Performance Evaluation

2017-09-25

Evaluating Performance

Which do you prefer and why?

Evaluating Performance

Which do you prefer and why?

Evaluating Performance

Performance of a Fixed Hypothesis

(HTF 7.1–7.4, JWHT 2.2, 5)

Define the loss (error) of the hypothesis on an example \(({\mathbf{x}}, y)\) as \[L(h({\mathbf{x}}) ,y)\]
Suppose \(({\bf X},Y)\) is a vector-valued random variable. Then what is \[L(h({{\bf X}}),Y)\]

Performance of a Fixed Hypothesis

Given a model \(h\), (which could have come from anywhere), its generalization error is: \[E[L(h({{\bf X}}),Y)]\]
Given a set of data points \(({\mathbf{x}}_i, y_i)\) that are realizations of \(({{\bf X}},Y)\), we can compute the empirical error \[\bar\ell_{h,n} = \frac{1}{n}\sum_{i=1}^n L(h({{{\mathbf{x}}}}_i),y_i)\]
What is \(\bar\ell_{h,n}\)?

Generalization error of hypotheses from last day

Estimates of generalization error using 100 points

Sample Mean

Given a dataset (collection of realizations) \(x_1, x_2, ..., x_n\) of \(X\), the sample mean is:

\[ \bar{x}_n = \frac{1}{n} \sum_i x_i \]

Given a dataset, \(\bar x_n\) is a fixed number. We use \(\bar X_n\) to denote the random variable corresponding to the sample mean computed from a randomly drawn dataset of size \(n\).

Datasets and sample means

Datasets of size \(n = 15\), sample means plotted in red.
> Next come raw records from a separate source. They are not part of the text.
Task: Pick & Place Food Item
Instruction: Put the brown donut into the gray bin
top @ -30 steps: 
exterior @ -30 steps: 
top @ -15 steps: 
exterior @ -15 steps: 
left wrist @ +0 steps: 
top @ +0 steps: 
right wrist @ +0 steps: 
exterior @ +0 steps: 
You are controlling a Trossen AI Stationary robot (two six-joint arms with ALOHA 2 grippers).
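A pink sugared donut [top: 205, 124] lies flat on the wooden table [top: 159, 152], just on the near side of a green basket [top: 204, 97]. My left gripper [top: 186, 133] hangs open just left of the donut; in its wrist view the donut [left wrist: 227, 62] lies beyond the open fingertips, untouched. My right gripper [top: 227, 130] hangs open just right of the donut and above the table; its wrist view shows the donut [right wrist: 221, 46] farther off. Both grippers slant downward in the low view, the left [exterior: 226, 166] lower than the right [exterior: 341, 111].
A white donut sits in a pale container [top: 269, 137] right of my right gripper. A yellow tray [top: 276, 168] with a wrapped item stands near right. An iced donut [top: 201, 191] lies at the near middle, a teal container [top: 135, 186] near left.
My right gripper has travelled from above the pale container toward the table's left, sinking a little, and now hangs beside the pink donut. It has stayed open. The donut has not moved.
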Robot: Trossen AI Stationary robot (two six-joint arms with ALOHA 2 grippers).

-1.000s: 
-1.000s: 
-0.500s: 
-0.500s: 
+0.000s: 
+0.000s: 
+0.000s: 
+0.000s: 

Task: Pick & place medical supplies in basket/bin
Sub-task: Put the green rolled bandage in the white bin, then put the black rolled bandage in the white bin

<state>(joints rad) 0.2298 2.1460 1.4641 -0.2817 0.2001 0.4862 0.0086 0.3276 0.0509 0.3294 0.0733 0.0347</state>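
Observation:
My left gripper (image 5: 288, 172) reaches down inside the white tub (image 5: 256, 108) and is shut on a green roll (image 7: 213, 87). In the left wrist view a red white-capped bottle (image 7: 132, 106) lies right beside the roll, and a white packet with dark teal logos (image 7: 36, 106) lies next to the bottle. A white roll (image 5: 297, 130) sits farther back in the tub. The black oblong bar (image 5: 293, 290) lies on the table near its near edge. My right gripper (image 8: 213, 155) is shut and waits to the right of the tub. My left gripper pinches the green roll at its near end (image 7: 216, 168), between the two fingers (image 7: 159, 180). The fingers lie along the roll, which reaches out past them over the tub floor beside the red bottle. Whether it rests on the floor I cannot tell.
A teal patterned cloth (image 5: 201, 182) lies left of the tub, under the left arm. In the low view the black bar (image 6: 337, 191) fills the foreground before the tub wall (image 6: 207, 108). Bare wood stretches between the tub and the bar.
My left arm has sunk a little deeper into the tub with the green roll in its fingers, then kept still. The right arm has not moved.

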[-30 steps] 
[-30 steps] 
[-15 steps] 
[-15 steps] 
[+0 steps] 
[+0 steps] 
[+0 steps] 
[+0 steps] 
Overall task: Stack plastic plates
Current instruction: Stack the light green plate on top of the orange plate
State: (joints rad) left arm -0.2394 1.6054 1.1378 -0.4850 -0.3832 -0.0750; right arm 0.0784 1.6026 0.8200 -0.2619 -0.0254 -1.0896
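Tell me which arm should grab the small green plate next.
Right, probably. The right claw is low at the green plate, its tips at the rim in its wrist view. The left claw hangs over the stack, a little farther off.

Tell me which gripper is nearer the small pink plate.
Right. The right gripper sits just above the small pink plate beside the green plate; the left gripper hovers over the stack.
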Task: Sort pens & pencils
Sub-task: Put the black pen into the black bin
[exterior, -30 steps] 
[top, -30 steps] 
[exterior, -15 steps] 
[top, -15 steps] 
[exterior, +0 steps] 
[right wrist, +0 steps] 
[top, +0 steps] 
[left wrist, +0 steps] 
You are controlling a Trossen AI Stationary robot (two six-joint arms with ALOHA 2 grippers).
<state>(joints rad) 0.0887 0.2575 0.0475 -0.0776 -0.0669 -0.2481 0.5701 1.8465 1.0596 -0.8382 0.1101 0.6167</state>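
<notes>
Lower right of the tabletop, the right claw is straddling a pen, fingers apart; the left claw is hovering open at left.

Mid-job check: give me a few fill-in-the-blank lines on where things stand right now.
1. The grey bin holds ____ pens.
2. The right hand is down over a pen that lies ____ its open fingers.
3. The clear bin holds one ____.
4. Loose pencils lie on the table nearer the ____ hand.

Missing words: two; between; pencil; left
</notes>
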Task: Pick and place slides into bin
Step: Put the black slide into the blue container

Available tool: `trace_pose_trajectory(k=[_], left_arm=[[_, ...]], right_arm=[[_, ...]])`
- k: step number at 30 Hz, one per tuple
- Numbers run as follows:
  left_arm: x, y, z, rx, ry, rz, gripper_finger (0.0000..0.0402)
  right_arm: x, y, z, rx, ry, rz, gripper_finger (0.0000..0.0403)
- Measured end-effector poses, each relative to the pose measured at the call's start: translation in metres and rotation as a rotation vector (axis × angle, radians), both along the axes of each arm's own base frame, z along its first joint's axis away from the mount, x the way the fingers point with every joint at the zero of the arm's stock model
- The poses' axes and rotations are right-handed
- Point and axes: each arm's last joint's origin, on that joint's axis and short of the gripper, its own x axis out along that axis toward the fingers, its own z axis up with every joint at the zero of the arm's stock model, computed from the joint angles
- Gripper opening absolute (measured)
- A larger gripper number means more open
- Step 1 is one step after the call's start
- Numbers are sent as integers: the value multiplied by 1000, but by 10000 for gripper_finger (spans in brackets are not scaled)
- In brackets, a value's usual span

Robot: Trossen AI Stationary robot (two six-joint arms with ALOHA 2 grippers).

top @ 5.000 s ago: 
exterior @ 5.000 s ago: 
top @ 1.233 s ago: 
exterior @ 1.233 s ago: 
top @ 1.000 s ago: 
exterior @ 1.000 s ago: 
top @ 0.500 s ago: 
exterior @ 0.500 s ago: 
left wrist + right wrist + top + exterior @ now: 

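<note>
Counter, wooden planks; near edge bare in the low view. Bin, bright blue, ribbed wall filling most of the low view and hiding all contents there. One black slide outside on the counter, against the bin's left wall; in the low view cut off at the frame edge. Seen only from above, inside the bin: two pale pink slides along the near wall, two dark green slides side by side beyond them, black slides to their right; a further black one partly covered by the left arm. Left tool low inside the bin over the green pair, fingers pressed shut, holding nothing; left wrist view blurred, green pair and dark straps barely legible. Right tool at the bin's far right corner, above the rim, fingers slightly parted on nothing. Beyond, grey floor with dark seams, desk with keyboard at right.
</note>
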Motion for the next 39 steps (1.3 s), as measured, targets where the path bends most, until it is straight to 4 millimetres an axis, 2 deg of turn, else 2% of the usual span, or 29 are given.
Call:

Statistics, Parameters, and Estimation

A statistic is any summary of a dataset. (E.g. \(\bar x_n\), sample median.) A statistic is the result of a function applied to a dataset.
A parameter is any summary of the distribution of a random variable. (E.g. \(\mu_X\), median.) A parameter is the result of a function applied to a distribution.

Estimation uses a statistic (e.g. \(\bar{x}_n\)) to estimate a parameter (e.g. \(\mu_X\)) of the distribution of a random variable.
- Estimate: value obtained from a specific dataset
- Estimator: function (e.g. sum, divide by n) used to compute the estimate
- Estimand: parameter of interest

Sampling Distributions

(AoS, p.61, q.19)

Given an estimate, how good is it?

The distribution of an estimator is called its sampling distribution.

Bias

(AoS, p.90)

The expected difference between estimator and parameter. For example,

\[ E[\bar{X}_n - \mu_X] \]

If 0, estimator is unbiased.

Sometimes, \(\bar{x}_n > \mu_X\), sometimes \(\bar{x}_n < \mu_X\), but the long run average of these differences will be zero.

Variance

The expected squared difference between estimator and its mean

\[ E[(\bar{X}_n - E[\bar{X}_n])^2] \]

Positive for all interesting estimators.

For an unbiased estimator

\[ E[(\bar{X}_n - \mu_X)^2] \]

Sometimes, \(\bar{x}_n > \mu_X\), sometimes \(\bar{x}_n < \mu_X\), but the squared differences are all positive and do not cancel out.

Normal (Gaussian) Distribution

(AoS, p.28)

\[ f_{X}(x) = \frac{1}{\sigma_X\sqrt{2\pi}} \mathrm{e}^{-\frac{(x - \mu_X)^2}{2\sigma_X^2}} \]

Normal distribution is defined by two parameters: \(\mu_X, \sigma^2_X\).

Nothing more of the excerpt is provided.